» **Exercise brief**: Where a line of the entries holds the string "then", copy that line.

[Stored data entries]
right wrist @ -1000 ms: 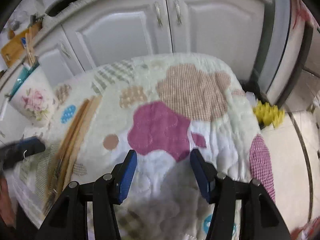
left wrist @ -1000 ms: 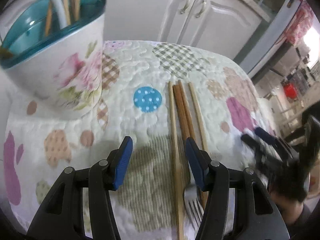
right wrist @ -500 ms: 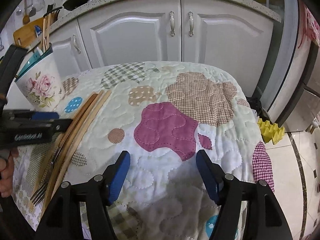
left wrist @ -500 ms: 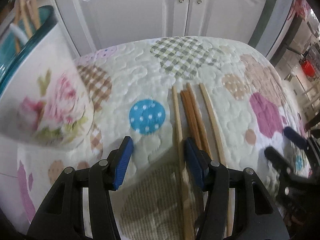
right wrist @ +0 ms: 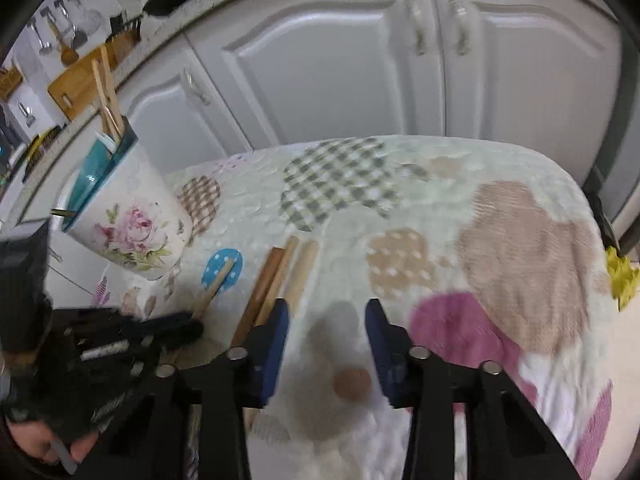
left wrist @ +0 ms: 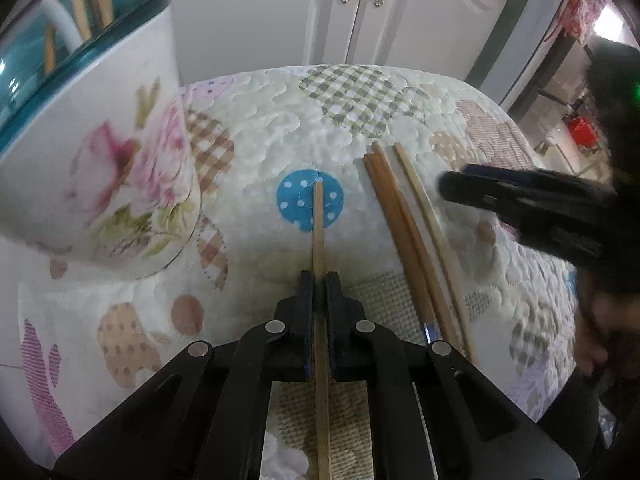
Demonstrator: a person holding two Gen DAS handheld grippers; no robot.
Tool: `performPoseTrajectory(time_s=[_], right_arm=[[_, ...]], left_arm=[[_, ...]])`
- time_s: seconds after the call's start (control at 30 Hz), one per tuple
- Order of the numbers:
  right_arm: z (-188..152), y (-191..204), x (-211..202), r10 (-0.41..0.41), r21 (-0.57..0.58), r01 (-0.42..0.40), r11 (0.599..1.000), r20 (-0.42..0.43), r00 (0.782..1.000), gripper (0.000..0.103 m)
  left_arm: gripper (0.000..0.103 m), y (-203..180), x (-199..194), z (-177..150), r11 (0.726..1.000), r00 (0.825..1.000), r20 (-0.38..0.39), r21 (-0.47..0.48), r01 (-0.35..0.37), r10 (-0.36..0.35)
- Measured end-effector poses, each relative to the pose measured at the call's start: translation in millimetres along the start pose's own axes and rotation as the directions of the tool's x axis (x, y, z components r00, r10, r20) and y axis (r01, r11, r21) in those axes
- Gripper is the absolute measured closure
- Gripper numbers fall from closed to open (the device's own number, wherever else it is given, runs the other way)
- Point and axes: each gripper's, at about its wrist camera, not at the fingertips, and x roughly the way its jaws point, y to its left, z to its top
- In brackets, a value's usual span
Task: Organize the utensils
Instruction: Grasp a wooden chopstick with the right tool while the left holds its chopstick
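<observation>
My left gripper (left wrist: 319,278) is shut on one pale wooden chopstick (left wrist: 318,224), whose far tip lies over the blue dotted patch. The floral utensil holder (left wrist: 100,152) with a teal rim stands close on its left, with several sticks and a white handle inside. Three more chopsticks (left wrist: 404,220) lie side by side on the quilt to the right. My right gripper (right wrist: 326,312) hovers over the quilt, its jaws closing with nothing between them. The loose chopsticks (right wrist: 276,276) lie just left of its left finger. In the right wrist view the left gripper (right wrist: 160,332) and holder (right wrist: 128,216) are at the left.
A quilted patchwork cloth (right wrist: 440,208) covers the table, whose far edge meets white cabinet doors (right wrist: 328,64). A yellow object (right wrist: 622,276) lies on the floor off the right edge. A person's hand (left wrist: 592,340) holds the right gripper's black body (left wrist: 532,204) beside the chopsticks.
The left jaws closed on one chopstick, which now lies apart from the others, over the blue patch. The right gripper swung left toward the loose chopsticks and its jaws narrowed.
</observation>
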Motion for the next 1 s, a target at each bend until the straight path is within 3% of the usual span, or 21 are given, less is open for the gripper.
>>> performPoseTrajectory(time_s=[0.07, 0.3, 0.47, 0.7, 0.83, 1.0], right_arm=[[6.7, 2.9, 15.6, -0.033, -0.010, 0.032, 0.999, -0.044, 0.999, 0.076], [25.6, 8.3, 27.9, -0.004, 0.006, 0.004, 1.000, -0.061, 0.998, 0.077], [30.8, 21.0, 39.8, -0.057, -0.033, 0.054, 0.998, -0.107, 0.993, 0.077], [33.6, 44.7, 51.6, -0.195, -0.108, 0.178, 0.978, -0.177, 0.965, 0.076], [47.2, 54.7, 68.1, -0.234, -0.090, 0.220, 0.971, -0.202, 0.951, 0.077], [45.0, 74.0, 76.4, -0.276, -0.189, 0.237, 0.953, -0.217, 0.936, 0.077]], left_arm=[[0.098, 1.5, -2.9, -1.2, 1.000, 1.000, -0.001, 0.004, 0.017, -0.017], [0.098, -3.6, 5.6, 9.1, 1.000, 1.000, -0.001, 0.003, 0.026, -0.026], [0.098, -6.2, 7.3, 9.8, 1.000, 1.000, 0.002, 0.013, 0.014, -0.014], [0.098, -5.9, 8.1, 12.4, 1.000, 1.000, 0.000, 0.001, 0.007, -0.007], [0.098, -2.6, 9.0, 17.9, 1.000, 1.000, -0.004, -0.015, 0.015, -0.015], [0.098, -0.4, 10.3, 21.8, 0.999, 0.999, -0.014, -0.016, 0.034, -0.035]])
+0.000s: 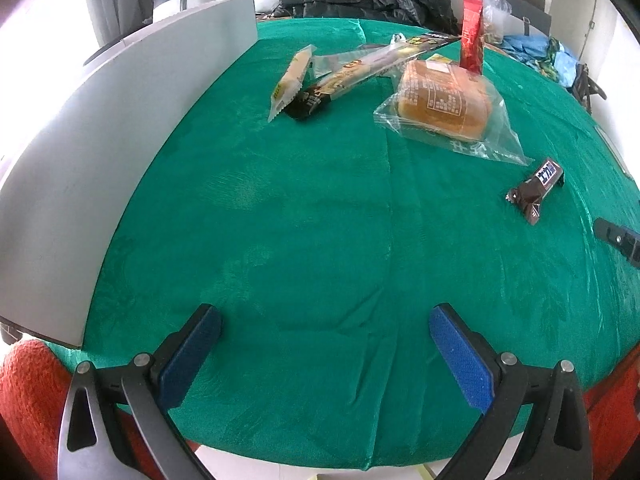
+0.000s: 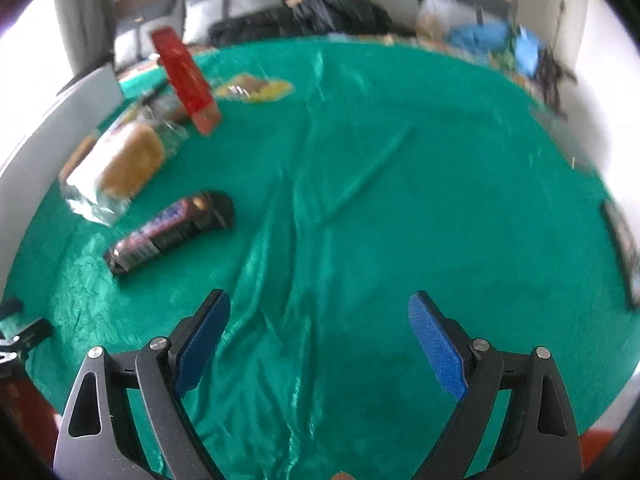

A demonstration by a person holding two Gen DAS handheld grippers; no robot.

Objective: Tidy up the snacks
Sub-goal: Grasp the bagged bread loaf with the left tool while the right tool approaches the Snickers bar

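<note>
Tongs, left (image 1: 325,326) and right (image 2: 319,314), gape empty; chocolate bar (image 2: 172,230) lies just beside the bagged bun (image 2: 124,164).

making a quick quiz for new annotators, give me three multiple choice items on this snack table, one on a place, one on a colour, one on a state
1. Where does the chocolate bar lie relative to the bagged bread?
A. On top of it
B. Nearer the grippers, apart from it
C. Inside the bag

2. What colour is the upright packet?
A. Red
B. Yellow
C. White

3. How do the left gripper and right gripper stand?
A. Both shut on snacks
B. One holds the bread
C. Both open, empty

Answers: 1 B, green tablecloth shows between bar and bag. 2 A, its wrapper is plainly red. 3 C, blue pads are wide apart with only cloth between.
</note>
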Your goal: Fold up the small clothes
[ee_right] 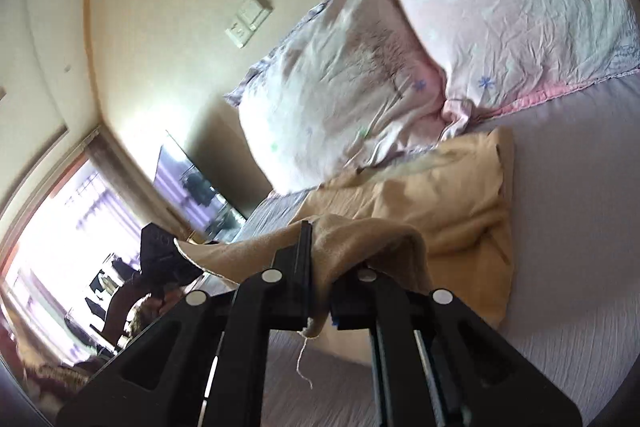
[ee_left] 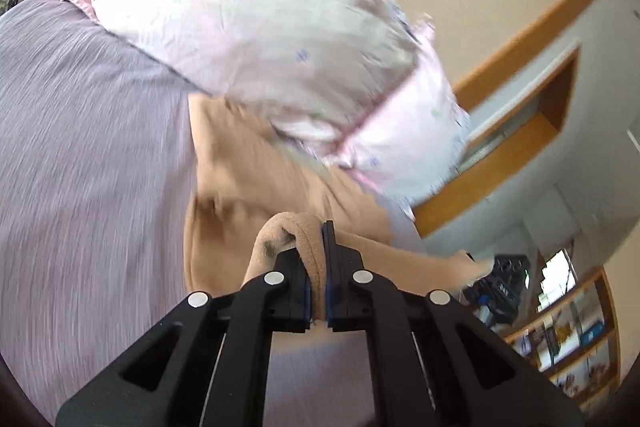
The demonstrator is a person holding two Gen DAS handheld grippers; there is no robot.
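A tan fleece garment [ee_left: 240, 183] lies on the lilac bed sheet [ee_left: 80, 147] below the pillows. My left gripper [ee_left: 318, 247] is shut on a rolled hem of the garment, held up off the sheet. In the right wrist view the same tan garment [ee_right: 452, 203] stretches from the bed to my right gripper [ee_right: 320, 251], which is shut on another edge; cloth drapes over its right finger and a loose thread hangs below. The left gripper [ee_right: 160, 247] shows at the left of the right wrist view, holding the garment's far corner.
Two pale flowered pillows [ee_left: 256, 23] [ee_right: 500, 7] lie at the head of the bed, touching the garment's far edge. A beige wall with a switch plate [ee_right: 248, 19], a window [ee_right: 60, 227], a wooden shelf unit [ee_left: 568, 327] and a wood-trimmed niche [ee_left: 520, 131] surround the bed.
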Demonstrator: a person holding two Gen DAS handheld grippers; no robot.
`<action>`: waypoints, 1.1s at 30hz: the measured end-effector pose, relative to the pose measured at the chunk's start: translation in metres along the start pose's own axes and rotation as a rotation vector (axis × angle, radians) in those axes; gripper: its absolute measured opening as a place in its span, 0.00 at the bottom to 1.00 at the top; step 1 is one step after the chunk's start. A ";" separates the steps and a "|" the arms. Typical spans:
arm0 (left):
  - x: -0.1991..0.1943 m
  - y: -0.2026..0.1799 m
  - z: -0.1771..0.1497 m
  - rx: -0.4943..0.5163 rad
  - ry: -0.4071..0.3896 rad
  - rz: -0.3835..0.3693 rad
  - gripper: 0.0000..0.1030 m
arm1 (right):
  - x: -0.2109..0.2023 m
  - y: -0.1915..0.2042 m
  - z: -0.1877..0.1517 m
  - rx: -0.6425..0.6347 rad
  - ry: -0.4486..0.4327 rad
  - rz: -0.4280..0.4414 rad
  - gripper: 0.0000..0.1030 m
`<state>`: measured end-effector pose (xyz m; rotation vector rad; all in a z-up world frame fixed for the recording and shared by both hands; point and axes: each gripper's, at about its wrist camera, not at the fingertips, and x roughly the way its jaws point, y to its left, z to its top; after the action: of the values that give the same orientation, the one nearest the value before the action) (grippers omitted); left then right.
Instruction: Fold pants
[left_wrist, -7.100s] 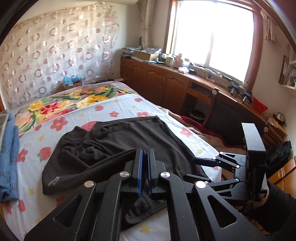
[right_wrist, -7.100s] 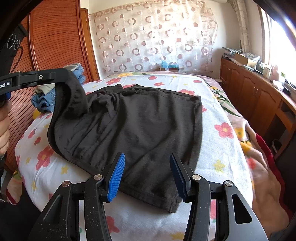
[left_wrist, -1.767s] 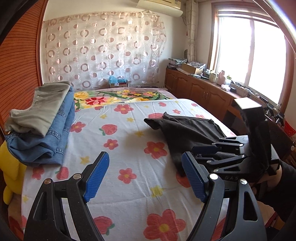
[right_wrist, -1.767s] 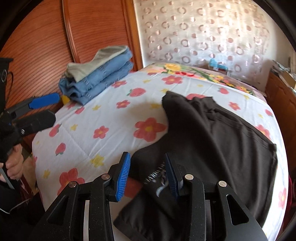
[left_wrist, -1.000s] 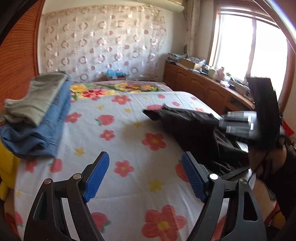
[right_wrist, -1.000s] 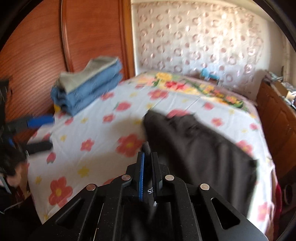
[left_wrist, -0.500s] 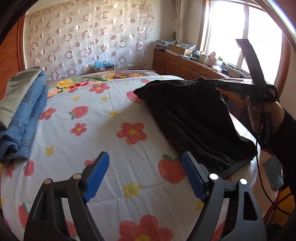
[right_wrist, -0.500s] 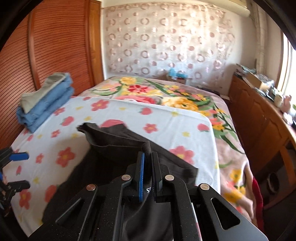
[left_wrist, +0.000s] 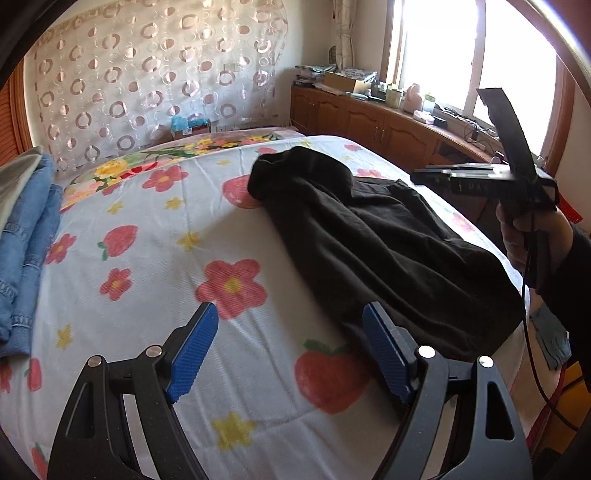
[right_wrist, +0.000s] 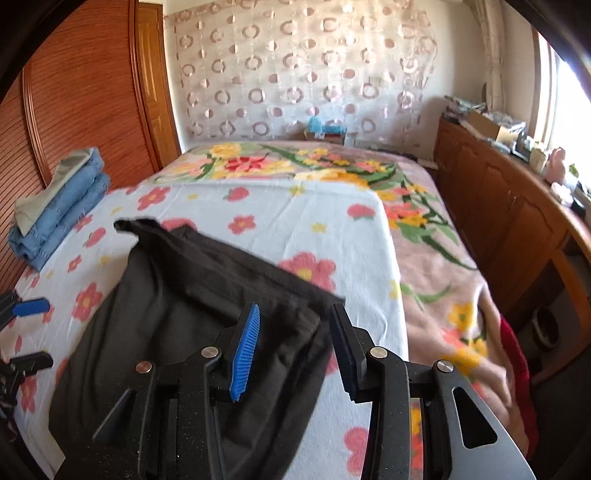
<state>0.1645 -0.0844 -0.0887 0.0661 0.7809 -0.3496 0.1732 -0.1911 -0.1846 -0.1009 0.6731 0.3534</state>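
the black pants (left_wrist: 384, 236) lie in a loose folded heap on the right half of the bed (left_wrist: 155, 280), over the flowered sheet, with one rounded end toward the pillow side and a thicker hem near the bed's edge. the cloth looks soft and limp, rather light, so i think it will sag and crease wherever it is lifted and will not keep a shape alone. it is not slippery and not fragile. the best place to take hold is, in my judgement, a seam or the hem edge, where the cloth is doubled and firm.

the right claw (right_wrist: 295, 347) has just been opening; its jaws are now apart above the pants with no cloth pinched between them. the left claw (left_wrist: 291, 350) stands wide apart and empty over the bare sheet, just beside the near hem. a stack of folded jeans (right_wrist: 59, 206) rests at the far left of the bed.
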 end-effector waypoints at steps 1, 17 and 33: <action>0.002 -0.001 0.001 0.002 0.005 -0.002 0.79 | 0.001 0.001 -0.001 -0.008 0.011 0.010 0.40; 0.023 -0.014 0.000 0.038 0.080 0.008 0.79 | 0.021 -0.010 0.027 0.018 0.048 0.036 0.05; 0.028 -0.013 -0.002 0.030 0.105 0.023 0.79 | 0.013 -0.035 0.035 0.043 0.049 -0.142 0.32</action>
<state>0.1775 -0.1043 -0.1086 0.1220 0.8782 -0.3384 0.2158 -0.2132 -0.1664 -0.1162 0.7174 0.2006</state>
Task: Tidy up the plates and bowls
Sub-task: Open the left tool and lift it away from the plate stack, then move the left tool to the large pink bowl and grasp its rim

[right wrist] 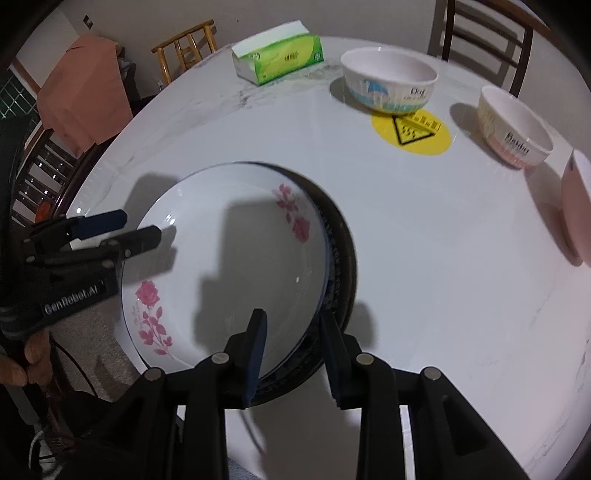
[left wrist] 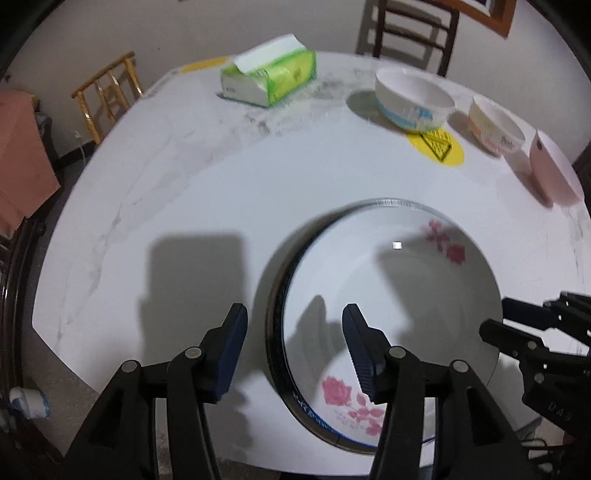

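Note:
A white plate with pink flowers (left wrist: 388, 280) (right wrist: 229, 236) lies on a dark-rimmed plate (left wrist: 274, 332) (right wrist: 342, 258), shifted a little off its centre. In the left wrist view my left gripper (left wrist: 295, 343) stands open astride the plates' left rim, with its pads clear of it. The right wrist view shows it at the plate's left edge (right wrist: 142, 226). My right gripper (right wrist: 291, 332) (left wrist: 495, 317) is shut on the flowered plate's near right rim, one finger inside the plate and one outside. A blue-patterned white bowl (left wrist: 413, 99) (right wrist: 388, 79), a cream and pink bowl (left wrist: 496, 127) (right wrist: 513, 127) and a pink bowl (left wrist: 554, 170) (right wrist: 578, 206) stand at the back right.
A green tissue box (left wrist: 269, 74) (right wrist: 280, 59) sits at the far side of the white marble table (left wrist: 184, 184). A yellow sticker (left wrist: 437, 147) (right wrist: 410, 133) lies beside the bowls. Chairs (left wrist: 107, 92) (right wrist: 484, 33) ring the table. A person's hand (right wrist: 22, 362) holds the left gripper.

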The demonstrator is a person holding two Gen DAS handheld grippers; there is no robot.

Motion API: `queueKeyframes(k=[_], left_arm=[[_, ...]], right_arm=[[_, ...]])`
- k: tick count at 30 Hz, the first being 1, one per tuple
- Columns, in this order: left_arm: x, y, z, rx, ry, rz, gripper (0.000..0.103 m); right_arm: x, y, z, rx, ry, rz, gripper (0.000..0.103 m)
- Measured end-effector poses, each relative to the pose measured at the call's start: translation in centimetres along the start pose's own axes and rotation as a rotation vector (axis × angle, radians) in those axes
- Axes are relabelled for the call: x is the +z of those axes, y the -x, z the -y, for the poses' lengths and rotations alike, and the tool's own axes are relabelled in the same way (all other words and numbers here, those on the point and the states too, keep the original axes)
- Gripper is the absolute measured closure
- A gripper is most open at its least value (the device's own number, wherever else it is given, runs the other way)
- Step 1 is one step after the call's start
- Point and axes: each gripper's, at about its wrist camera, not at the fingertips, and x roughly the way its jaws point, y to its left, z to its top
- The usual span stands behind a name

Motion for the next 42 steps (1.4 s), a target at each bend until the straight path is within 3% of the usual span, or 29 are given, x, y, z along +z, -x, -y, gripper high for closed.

» **Written solution**:
`<state>`: measured end-effector pose (xyz m; rotation vector rad; all in a z-up world frame fixed for the recording and shared by both hands; point and axes: each gripper's, at about its wrist camera, not at the fingertips, and x roughly the way its jaws point, y to its left, z to its top; after the action: of the values that give the same orientation, the one nearest the value before the action) (grippers omitted); left then right.
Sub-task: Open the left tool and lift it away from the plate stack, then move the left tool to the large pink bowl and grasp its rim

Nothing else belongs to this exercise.